So you want a permanent outdoor wood burner to heat your home. Have you considered a wood boiler? It is easier to plumb hot water into the house for use than to duct air back and forth. Lots of folks have wood boilers outside in little sheds or just out in the elements. You could install a hot water coil in your forced air furnace and be in great shape. The wood boiler can be close to the home or a hundred feet away by your woodpile.

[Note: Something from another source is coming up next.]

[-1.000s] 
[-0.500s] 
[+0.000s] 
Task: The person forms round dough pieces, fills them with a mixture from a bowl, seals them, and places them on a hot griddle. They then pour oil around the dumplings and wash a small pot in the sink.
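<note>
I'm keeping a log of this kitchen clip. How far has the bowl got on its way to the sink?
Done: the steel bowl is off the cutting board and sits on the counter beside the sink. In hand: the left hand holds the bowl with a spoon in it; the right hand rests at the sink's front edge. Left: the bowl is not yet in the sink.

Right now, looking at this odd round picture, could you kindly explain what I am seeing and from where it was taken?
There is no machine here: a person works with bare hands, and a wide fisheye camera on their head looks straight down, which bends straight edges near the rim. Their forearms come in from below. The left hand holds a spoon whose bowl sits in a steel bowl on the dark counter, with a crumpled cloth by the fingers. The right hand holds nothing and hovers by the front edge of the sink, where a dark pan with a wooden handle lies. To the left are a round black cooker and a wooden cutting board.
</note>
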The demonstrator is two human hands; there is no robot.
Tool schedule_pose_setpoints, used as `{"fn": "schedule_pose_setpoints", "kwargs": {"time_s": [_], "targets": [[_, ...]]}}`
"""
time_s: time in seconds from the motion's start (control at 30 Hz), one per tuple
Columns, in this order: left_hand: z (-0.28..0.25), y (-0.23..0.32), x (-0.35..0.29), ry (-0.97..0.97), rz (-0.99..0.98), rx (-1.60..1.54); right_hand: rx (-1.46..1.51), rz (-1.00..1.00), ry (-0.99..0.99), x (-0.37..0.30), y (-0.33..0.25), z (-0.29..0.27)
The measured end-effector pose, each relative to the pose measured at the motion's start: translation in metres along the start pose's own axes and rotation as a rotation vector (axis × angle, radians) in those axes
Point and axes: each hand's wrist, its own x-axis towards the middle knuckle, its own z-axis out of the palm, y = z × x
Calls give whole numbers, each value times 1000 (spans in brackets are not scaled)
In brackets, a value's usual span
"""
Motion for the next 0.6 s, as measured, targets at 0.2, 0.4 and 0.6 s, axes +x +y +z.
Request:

An outdoor wood furnace is not a good idea.


----------



## brenndatomu (Sep 9, 2015)

catriverrat said:


> First of all I want to thank you for your time and options. The problem I have is if I want to continue to heat with wood my wife would prefer it be an outside furnace. I would think it would be safer. As for inslutating I'm a carpenter by trade so not a problem


I'd be a lot more inclined to throw up some sort of concrete block or metal building to put the furnace in and then insulate the heck out of it and the duct work to/from the house too. 
Still not the ideal setup though...the Hotblast should have been named the woodblast for the way they blast through a load of wood. Of course you are already familiar with that feature and really, it's not any worse, probably better than an OWB.
Also agree with the above comments about the loss of the radiant heat, not insignificant on the HB.
And then there is the issue of what happens to the furnace and the duct work during a power outage, if you can run the supply duct uphill the whole way then maybe that's not an issue.
As far as safer, if the furnace is installed and run correctly I would say that it is perfectly safe in the house, if I didn't believe that I wouldn't heat my familys home with almost 100% wood heat


----------



## catriverrat (Sep 9, 2015)

brenndatomu said:


> I'd be a lot more inclined to throw up some sort of concrete block or metal building to put the furnace in and then insulate the heck out of it and the duct work to/from the house too.
> Still not the ideal setup though...the Hotblast should have been named the woodblast for the way they blast through a load of wood. Of course you are already familiar with that feature and really, it's not any worse, probably better than an OWB.
> Also agree with the above comments about the loss of the radiant heat, not insignificant on the HB.
> And then there is the issue of what happens to the furnace and the duct work during a power outage, if you can run the supply duct uphill the whole way then maybe that's not an issue.
> As far as safer, if the furnace is installed and run correctly I would say that it is perfectly safe in the house, if I didn't believe that I wouldn't heat my familys home with almost 100% wood heat


Okay thanks for the thought. The trailer I have is one of my old insulated job site tool trailers so heat loss is not a problem.


----------



## catriverrat (Sep 9, 2015)

Is there any other concerns about power outage other than fans not running to blow heat into house. I do have a generator I use to power 
part of the house in case of an outage.


----------



## begreen (Sep 9, 2015)

The furnace should be installed so that when the power goes out the heat can still convect upward through the connected plenum and ductwork to avoid overheating the ductwork and furnace. Harder to do as described. Can you be sure you'll be home during all power outages?


----------



## bodhran (Sep 9, 2015)

Get a new wife


----------



## hoverwheel (Sep 9, 2015)

I sense you're committed to this idea, so perhaps the advice is wasted.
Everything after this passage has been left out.